▶ [INSTRUCTIONS TO FOLLOW]:
Repeat the whole listing exactly.

▶ [THE DATA]:
* * * * * * * * *
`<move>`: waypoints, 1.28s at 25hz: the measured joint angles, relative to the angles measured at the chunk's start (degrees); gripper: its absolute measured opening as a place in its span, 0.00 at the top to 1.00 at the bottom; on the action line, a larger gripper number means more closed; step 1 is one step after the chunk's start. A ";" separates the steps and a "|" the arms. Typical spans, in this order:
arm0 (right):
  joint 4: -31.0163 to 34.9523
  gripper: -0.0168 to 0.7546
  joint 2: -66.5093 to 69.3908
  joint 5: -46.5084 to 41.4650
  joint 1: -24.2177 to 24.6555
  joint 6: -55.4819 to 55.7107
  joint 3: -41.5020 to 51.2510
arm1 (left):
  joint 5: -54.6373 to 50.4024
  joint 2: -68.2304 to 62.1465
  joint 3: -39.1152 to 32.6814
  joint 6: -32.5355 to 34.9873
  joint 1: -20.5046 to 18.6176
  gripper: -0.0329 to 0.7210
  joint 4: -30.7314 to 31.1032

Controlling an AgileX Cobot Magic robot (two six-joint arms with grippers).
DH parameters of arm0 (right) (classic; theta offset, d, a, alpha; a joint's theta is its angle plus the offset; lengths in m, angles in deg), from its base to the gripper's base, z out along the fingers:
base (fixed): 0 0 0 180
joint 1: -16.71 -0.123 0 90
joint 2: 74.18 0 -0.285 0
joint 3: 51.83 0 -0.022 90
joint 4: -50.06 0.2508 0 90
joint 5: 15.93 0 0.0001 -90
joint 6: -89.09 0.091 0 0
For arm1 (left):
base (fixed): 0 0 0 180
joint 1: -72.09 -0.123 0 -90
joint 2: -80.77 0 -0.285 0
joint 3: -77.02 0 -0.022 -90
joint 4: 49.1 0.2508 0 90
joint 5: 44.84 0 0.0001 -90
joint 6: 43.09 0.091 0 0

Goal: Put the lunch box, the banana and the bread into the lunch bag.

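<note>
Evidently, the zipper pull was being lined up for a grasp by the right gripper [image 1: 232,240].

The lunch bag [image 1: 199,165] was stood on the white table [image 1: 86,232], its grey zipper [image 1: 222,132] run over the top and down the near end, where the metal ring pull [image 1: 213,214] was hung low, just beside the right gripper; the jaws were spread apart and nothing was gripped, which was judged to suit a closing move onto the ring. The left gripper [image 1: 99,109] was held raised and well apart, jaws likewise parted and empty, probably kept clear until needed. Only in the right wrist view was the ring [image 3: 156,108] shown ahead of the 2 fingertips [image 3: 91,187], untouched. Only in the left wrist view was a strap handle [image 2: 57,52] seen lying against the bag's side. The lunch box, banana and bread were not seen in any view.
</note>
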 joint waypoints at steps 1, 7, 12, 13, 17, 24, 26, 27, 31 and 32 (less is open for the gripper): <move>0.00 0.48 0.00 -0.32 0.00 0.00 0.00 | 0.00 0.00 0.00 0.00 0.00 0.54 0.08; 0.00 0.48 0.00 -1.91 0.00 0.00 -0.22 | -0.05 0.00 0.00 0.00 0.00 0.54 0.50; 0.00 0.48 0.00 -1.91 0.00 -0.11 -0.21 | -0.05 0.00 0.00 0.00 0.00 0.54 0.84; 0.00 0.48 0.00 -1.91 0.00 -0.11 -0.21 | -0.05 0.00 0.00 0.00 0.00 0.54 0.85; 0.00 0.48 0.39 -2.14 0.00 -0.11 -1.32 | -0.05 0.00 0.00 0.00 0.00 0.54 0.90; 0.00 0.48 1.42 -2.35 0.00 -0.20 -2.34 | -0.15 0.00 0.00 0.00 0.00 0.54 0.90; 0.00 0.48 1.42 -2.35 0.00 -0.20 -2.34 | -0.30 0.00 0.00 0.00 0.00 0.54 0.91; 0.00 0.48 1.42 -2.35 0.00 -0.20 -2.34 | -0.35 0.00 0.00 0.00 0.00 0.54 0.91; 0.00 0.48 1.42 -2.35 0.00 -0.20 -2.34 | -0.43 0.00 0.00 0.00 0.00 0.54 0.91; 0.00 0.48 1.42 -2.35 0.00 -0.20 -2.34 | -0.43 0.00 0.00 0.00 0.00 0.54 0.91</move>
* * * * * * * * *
▶ [ANSWER TO THE PROBLEM]:
`<move>`: waypoints, 1.28s at 25hz: the measured joint angles, relative to the angles measured at the chunk's start (degrees); gripper: its absolute measured opening as a place in its span, 0.00 at the top to 1.00 at the bottom; on the action line, a larger gripper number means more closed; step 1 is one step after the chunk's start. A ";" separates the steps and a "|" the arms. Typical spans, in this order:
arm0 (right):
  joint 4: -31.0163 to 34.9523
  gripper: -0.0168 to 0.7546
  joint 2: -66.5093 to 69.3908
  joint 5: -46.5084 to 41.4650
  joint 1: -24.2177 to 24.6555
  joint 6: -55.4819 to 55.7107
  joint 3: -41.5020 to 51.2510
arm1 (left):
  joint 5: -54.6373 to 50.4024
  joint 2: -68.2304 to 62.1465
  joint 3: -39.1152 to 32.6814
  joint 6: -32.5355 to 34.9873
  joint 1: -20.5046 to 18.6176
  gripper: -0.0329 to 0.7210
  joint 4: -30.7314 to 31.1032

Controlling an AgileX Cobot Magic robot (two six-joint arms with grippers).
DH parameters of arm0 (right) (classic; theta offset, d, a, alpha; a joint's theta is its angle plus the offset; lengths in m, angles in deg), from its base to the gripper's base, z out along the fingers:
base (fixed): 0 0 0 180
joint 1: -16.71 -0.123 0 90
joint 2: 74.18 0 -0.285 0
joint 3: 51.83 0 -0.022 90
joint 4: -50.06 0.2508 0 90
joint 5: 15.93 0 0.0001 -90
joint 6: -89.09 0.091 0 0
For arm1 (left):
base (fixed): 0 0 0 180
joint 1: -72.09 -0.123 0 -90
joint 2: -80.77 0 -0.285 0
joint 3: -77.02 0 -0.022 -90
joint 4: 49.1 0.2508 0 90
joint 5: 44.84 0 0.0001 -90
joint 6: 43.09 0.091 0 0

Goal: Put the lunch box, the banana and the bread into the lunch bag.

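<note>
Evidently, the zipper pull was being lined up for a grasp by the right gripper [image 1: 232,240].

The lunch bag [image 1: 199,165] was stood on the white table [image 1: 86,232], its grey zipper [image 1: 222,132] run over the top and down the near end, where the metal ring pull [image 1: 213,214] was hung low, just beside the right gripper; the jaws were spread apart and nothing was gripped, which was judged to suit a closing move onto the ring. The left gripper [image 1: 99,109] was held raised and well apart, jaws likewise parted and empty, probably kept clear until needed. Only in the right wrist view was the ring [image 3: 156,108] shown ahead of the 2 fingertips [image 3: 91,187], untouched. Only in the left wrist view was a strap handle [image 2: 57,52] seen lying against the bag's side. The lunch box, banana and bread were not seen in any view.
</note>
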 joint waypoints at steps 1, 7, 12, 13, 17, 24, 26, 27, 31 and 32 (less is open for the gripper): <move>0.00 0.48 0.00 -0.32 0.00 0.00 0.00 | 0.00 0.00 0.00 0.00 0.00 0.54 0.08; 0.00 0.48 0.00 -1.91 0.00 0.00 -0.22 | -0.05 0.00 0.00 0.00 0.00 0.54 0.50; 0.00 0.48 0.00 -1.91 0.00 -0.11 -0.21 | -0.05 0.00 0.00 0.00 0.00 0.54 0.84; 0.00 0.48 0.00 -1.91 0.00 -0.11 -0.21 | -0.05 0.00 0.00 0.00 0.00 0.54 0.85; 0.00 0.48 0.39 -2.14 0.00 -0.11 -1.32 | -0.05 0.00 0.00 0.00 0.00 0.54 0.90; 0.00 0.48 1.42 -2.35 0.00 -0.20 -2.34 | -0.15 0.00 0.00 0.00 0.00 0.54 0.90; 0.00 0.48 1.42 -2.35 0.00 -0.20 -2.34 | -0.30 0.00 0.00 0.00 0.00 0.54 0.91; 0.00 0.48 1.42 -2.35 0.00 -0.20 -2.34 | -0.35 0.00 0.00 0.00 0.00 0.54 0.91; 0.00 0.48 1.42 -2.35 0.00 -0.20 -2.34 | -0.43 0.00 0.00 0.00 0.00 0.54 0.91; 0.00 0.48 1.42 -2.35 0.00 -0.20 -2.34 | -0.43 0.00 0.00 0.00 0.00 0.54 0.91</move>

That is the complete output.